Nr. 213, 4. Februar 1849.
2. Beilage
Neue Rheinische Zeitung.
* Aus dem Banat.

Apenas han logrado los serbios, austríacos, alemanes del Banato, croatas, cíngaros y serbianos turcos hacer retroceder un tanto a los magiares, cuando estallan las más enconadas disensiones en el seno de la recién fabricada nación banato-serbia. Stratimirowich se ha presentado por su cuenta como candidato a la dignidad de voivoda, enemistándose de tal modo con el patriarca Rajachich que éste ha dado orden de detener y entregar al jefe serbio más popular dondequiera que se lo encuentre.

Los serbianos turcos han proporcionado hasta ahora a los serbios del Banato 20.000 hombres de tropas auxiliares. Cuántos rusos hay entre ellos, es difícil decirlo. Todavía el 19 de enero, 700 serbianos y 400 cíngaros armados cruzaron el Danubio por Boljewcze y Pancsowa en auxilio de los banateños. ¡Así se mantiene viva la monarquía austríaca en su conjunto!

El poder de la insurrección húngara no ha sido aniquilado en modo alguno, sino que sigue siendo muy considerable, pues sin cesar afluyen voluntarios en gran número a las huestes magiares desde todas las partes del país. La causa magiar cuenta todavía con cuatro fuertes cuerpos de ejército en pie: en la Alta Hungría a las órdenes de Görgey, en el Theiß bajo Kossuth, en el Banato contra los serbios y en Transilvania bajo Bem, los cuales aún pueden batirse durante algunos meses, pues saben esquivar cuidadosamente todo golpe decisivo. Ya dura la lucha seis semanas enteras, y sin embargo el número de combatientes magiares ha aumentado más bien que disminuido.
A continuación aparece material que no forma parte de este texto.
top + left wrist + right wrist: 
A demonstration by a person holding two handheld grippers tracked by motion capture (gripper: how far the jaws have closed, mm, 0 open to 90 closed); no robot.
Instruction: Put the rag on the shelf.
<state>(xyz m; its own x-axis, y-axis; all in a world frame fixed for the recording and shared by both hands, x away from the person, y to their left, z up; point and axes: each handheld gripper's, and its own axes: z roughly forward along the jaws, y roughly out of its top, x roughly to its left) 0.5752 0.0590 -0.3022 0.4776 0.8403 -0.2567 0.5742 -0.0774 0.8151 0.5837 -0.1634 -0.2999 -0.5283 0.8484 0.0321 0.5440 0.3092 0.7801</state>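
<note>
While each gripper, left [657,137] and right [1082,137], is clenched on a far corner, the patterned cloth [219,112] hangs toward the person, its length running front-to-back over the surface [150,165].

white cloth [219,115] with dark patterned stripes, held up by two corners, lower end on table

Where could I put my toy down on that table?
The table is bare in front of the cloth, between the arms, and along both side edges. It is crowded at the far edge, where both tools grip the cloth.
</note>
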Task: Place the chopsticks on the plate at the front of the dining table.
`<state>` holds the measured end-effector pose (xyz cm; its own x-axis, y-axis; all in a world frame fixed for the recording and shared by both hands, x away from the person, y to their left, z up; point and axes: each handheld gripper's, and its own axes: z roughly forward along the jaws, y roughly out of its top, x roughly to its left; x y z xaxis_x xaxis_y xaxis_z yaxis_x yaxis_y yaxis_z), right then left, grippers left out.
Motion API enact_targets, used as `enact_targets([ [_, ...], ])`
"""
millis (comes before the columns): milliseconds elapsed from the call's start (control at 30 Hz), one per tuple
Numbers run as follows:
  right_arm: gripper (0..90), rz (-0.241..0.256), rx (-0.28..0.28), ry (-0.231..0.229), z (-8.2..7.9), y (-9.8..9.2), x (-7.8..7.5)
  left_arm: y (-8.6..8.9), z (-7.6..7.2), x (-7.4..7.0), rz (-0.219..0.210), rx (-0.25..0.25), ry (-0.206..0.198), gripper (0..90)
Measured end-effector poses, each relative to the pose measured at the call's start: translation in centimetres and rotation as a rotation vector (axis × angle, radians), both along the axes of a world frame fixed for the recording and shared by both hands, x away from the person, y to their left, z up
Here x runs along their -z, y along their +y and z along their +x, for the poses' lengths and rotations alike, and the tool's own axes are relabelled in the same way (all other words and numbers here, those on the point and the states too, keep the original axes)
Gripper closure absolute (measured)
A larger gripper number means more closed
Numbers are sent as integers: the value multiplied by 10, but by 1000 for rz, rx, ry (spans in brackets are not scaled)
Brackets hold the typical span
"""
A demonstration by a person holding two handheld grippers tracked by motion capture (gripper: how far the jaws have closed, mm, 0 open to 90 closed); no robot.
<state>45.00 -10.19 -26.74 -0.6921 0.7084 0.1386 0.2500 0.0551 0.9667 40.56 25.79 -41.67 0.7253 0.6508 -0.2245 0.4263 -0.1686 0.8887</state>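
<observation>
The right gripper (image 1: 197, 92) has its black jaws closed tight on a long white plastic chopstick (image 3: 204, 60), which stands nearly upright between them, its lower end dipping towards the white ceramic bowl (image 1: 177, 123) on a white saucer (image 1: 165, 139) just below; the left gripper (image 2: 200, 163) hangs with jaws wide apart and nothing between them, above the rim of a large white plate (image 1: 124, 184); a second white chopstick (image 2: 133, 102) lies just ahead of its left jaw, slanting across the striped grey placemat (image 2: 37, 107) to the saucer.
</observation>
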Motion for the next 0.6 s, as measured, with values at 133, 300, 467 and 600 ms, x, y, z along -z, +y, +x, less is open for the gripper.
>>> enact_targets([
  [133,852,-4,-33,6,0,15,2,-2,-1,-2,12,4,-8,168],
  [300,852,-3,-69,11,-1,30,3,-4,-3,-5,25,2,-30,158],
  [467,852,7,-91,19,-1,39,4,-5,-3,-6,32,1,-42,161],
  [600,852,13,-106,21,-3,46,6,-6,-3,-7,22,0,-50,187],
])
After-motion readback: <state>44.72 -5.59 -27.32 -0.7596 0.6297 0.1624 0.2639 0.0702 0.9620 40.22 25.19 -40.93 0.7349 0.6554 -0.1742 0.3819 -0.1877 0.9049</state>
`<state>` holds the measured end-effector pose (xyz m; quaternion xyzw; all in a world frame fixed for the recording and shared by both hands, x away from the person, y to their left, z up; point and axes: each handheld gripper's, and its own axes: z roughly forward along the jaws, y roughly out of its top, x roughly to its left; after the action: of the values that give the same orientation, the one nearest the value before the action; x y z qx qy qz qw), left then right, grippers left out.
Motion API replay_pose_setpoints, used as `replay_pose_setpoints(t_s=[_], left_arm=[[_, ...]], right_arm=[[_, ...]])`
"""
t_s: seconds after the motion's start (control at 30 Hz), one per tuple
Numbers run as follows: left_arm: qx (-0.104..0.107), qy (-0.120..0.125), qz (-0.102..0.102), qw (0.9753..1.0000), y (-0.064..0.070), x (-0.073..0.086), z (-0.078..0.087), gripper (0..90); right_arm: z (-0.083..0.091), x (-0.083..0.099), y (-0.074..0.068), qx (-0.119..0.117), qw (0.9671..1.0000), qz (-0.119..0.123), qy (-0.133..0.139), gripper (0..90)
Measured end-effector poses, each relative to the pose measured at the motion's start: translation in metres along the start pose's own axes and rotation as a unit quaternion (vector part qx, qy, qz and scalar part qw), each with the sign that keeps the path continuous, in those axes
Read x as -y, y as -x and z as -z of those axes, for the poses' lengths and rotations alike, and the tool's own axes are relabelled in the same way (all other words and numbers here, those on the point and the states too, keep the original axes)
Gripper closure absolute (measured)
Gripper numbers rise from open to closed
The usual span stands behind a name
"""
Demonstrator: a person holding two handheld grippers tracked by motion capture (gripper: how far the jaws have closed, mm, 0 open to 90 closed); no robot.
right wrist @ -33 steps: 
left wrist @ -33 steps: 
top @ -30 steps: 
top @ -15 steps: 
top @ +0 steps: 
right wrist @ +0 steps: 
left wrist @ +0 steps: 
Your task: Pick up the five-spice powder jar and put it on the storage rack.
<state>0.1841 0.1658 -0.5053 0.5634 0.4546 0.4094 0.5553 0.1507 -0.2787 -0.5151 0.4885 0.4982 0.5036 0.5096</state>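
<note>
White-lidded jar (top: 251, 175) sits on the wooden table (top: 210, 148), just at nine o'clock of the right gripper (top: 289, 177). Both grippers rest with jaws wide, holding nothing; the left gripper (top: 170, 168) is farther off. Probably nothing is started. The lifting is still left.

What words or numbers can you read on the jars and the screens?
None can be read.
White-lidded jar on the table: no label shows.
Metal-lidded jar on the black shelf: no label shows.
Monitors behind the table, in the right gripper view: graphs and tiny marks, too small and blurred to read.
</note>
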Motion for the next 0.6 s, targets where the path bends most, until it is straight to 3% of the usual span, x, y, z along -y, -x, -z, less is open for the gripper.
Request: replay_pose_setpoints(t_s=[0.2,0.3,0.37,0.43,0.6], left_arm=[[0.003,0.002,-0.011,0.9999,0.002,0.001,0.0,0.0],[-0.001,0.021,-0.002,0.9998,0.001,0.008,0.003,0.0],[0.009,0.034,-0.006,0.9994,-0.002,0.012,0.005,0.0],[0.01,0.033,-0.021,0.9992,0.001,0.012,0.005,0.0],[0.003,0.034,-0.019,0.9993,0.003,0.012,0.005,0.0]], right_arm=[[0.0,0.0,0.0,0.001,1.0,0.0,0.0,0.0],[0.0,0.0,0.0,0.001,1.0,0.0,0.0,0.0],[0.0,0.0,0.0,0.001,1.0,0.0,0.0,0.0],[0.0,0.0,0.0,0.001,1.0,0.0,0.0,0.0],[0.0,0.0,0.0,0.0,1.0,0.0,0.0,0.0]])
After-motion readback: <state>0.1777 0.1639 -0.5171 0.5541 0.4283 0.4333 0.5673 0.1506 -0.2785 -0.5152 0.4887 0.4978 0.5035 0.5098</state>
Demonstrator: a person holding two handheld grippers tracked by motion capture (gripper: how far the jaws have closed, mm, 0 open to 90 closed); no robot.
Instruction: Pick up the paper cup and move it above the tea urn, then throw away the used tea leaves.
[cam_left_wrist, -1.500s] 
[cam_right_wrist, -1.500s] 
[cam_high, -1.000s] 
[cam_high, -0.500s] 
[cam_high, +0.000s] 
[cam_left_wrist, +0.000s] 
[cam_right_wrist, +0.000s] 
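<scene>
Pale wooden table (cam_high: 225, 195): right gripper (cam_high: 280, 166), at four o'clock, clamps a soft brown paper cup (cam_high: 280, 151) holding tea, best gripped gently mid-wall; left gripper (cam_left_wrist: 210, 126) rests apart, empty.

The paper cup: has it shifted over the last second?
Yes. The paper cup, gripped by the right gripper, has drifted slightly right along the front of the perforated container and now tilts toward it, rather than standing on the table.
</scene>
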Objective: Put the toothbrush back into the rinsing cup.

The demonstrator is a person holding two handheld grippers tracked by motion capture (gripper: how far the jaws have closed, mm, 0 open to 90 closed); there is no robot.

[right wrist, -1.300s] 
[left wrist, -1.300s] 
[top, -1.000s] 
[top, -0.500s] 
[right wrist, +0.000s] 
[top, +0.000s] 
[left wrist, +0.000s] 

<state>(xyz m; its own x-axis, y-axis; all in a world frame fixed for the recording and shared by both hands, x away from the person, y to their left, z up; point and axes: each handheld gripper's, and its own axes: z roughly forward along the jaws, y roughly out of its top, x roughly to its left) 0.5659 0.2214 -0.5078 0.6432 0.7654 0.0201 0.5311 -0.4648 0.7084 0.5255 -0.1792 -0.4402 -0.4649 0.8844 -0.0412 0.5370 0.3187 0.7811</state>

Si logran, como se proponen, prolongar la guerra hasta la apertura de la campaña en la Alta Italia, la causa no está perdida en modo alguno. Incluso en el condado de Ödenburg, en la misma frontera de Austria, se encuentran entre la población rural las más vivas simpatías por Kossuth, pues hace poco, en una aldea, tras un sermón negroamarillo, los campesinos vitorearon al dictador, tras lo cual apareció un destacamento militar que detuvo a las siete personas más notables del lugar y se las llevó, de modo que todavía a estas horas se ignora qué ha sido de ellas.